#### Problem:
Transcribe exactly everything in the data below from the line containing "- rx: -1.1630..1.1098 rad" down to the line containing "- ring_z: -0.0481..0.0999", both lines included and nothing further.
▼
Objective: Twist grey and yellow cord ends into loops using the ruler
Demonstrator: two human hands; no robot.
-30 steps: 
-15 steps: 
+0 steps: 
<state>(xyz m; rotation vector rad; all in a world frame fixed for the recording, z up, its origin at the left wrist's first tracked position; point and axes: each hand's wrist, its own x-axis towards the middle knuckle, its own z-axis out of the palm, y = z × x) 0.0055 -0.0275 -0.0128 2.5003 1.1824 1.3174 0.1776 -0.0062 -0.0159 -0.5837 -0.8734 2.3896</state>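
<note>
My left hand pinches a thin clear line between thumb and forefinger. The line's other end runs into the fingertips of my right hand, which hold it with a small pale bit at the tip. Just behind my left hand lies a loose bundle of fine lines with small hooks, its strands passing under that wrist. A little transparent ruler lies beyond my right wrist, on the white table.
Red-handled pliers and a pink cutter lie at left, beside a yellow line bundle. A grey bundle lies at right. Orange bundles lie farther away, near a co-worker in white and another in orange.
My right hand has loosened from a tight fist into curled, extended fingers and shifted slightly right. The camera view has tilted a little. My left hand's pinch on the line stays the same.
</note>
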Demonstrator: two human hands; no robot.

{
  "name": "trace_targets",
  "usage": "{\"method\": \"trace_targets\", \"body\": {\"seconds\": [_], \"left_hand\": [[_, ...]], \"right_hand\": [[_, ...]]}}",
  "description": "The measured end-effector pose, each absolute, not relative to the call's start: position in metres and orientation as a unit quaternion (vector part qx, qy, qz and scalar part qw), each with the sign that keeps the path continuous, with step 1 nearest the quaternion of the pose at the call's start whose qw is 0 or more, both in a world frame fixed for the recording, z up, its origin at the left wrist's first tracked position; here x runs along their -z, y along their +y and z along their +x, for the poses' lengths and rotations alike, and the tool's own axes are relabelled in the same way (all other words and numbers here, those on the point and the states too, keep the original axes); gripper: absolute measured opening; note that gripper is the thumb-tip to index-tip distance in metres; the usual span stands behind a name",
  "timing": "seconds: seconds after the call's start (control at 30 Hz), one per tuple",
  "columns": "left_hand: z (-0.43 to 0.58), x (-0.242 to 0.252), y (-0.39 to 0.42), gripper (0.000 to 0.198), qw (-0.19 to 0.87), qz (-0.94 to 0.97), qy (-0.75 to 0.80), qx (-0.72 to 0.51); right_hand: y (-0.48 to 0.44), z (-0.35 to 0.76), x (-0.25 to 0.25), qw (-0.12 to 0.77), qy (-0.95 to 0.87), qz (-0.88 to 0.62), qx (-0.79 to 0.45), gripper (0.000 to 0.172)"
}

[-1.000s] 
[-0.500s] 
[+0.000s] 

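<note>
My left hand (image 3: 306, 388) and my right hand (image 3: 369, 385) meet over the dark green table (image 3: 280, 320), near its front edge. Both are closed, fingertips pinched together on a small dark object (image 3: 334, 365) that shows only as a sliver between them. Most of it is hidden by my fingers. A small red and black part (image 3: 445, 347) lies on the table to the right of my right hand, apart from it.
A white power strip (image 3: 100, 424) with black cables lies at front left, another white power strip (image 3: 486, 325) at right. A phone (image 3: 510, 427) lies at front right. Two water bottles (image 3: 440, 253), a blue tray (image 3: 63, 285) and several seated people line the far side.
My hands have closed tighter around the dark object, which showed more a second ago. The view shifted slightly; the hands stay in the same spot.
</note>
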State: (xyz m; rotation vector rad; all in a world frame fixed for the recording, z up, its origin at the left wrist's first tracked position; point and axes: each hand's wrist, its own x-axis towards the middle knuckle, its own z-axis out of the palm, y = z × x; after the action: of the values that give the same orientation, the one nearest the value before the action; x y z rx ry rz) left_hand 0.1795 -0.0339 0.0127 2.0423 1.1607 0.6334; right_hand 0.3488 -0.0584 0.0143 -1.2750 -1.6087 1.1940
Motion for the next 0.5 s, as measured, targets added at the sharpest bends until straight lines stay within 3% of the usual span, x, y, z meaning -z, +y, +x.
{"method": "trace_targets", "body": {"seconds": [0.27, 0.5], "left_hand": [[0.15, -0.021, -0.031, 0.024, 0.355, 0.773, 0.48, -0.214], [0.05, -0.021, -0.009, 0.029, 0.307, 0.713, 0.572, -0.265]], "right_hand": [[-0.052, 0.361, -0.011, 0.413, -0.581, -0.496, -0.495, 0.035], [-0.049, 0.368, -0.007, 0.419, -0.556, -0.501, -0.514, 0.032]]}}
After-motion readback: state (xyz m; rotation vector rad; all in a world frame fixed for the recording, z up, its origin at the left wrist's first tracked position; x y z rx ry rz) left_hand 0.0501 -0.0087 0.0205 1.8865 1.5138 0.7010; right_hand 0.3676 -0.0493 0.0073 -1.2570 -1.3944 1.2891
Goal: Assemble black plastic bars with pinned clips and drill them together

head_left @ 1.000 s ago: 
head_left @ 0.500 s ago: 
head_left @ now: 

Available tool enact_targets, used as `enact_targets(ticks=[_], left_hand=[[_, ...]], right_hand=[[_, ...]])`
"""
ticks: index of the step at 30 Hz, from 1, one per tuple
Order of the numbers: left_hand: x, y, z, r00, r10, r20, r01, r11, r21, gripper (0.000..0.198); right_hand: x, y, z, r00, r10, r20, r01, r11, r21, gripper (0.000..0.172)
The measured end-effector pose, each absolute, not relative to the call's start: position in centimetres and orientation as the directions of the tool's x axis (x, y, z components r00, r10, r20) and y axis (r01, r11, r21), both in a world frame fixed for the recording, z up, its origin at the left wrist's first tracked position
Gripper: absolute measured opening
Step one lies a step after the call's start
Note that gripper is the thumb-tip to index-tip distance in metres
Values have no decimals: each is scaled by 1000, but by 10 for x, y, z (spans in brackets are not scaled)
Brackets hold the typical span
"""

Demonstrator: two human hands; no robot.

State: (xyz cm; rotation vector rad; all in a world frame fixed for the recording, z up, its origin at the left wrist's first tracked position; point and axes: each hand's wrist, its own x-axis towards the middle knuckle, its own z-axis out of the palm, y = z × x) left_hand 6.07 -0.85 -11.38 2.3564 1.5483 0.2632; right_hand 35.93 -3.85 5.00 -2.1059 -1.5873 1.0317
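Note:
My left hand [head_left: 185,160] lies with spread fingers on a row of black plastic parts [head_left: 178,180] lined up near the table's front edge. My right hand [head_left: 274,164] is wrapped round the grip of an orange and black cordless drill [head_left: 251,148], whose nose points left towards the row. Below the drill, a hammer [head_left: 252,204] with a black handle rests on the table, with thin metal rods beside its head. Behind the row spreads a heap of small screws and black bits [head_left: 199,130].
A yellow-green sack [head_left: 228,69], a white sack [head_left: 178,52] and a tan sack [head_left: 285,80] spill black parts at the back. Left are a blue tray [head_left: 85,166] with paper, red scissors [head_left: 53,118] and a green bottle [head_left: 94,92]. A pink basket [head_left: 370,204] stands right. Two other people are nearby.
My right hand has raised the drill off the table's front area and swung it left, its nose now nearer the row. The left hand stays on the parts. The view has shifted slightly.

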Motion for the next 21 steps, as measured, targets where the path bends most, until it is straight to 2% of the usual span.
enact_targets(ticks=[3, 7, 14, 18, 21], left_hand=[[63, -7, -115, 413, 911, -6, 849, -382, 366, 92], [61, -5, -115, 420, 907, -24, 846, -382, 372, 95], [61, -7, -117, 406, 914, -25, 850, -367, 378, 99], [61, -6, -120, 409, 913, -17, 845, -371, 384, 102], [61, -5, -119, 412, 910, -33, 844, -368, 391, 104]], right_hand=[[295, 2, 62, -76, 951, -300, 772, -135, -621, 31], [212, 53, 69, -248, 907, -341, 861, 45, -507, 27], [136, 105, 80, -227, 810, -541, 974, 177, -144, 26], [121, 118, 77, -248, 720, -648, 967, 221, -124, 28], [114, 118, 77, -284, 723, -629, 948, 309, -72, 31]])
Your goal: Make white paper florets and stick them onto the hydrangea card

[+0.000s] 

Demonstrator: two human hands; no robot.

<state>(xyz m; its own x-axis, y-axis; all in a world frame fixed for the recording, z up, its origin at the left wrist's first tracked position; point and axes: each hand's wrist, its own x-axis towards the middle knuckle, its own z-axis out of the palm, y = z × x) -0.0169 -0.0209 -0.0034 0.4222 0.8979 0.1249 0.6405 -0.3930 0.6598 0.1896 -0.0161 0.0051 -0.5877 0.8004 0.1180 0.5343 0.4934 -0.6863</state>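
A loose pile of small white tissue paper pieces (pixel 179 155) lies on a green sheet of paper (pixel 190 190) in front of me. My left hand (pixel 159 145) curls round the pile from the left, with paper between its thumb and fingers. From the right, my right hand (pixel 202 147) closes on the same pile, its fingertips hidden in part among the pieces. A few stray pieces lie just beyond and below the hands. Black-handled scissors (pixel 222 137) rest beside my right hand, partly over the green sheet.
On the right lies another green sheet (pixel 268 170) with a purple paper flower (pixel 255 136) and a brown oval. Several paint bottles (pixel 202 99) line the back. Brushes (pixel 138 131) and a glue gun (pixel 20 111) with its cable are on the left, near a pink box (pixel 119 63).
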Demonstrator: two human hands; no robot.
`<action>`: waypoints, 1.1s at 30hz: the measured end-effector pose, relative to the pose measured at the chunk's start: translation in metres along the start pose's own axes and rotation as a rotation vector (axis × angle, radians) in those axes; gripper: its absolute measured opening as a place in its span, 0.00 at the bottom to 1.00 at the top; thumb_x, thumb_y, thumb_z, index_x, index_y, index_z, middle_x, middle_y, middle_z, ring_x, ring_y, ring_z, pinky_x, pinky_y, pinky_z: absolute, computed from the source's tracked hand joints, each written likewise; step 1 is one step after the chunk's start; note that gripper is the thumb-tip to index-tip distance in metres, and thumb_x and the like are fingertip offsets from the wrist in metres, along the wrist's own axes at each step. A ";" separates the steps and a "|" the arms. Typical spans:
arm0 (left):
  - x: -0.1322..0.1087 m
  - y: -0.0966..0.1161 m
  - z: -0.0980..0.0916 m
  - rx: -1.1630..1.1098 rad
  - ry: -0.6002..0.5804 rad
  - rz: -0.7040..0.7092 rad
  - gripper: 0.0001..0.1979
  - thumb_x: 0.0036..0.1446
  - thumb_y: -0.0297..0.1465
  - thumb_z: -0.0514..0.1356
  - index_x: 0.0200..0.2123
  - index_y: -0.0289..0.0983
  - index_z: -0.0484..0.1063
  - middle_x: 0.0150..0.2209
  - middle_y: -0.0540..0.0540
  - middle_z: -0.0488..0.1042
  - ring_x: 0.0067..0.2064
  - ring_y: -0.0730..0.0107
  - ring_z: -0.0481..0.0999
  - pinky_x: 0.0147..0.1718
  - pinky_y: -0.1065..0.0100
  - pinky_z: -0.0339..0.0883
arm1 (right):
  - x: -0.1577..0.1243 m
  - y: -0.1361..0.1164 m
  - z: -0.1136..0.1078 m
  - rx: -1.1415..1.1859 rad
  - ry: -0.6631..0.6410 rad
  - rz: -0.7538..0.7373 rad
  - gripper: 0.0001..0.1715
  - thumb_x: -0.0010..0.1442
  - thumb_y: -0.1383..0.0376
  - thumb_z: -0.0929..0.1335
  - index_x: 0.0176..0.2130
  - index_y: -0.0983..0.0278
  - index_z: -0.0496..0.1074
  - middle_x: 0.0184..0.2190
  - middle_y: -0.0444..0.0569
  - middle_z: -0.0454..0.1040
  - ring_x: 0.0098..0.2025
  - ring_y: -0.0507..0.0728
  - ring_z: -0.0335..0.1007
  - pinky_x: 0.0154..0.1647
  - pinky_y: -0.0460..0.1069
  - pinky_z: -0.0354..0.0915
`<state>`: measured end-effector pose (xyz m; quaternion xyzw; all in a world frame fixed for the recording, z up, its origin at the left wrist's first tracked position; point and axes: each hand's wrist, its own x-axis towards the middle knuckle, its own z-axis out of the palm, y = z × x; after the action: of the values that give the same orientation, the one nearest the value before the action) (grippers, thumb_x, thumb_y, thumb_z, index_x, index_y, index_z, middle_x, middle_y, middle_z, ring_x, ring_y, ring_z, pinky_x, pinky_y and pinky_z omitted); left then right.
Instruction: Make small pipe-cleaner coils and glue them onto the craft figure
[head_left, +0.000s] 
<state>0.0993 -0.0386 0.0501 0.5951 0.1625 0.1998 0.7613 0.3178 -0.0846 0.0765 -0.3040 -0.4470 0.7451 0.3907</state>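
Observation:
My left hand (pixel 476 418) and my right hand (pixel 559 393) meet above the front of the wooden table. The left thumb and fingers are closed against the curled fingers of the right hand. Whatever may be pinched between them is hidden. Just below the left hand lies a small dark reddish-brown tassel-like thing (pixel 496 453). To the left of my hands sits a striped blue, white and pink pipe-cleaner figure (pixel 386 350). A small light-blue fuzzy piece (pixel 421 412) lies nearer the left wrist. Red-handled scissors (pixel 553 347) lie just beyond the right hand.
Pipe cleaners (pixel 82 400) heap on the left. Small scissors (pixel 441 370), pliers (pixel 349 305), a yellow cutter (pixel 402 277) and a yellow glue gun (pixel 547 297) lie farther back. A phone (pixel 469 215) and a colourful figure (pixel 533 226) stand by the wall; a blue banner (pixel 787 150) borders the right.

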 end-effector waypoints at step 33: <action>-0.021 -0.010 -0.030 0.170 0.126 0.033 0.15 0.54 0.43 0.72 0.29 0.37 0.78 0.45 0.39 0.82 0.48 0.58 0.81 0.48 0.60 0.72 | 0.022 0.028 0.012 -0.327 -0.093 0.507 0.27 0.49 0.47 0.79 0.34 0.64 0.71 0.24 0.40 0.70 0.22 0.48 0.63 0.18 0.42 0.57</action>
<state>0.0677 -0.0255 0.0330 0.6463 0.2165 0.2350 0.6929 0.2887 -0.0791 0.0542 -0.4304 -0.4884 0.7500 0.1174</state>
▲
#### Exercise answer:
  - rx: -1.1630..1.1098 rad
  - ry: -0.6002..0.5804 rad
  - rz: -0.7040..0.7092 rad
  - gripper: 0.0001..0.1979
  - thumb_x: 0.0036..0.1446
  - thumb_y: -0.0297..0.1465
  - thumb_z: -0.0514..0.1356
  - index_x: 0.0200..0.2123
  - index_y: -0.0289..0.0983
  - index_z: -0.0484..0.1063
  - middle_x: 0.0150..0.2209
  - middle_y: -0.0540..0.0540
  - middle_z: -0.0488..0.1042
  - ring_x: 0.0067..0.2064
  - ring_y: -0.0730..0.0107
  - ring_z: -0.0481..0.0999

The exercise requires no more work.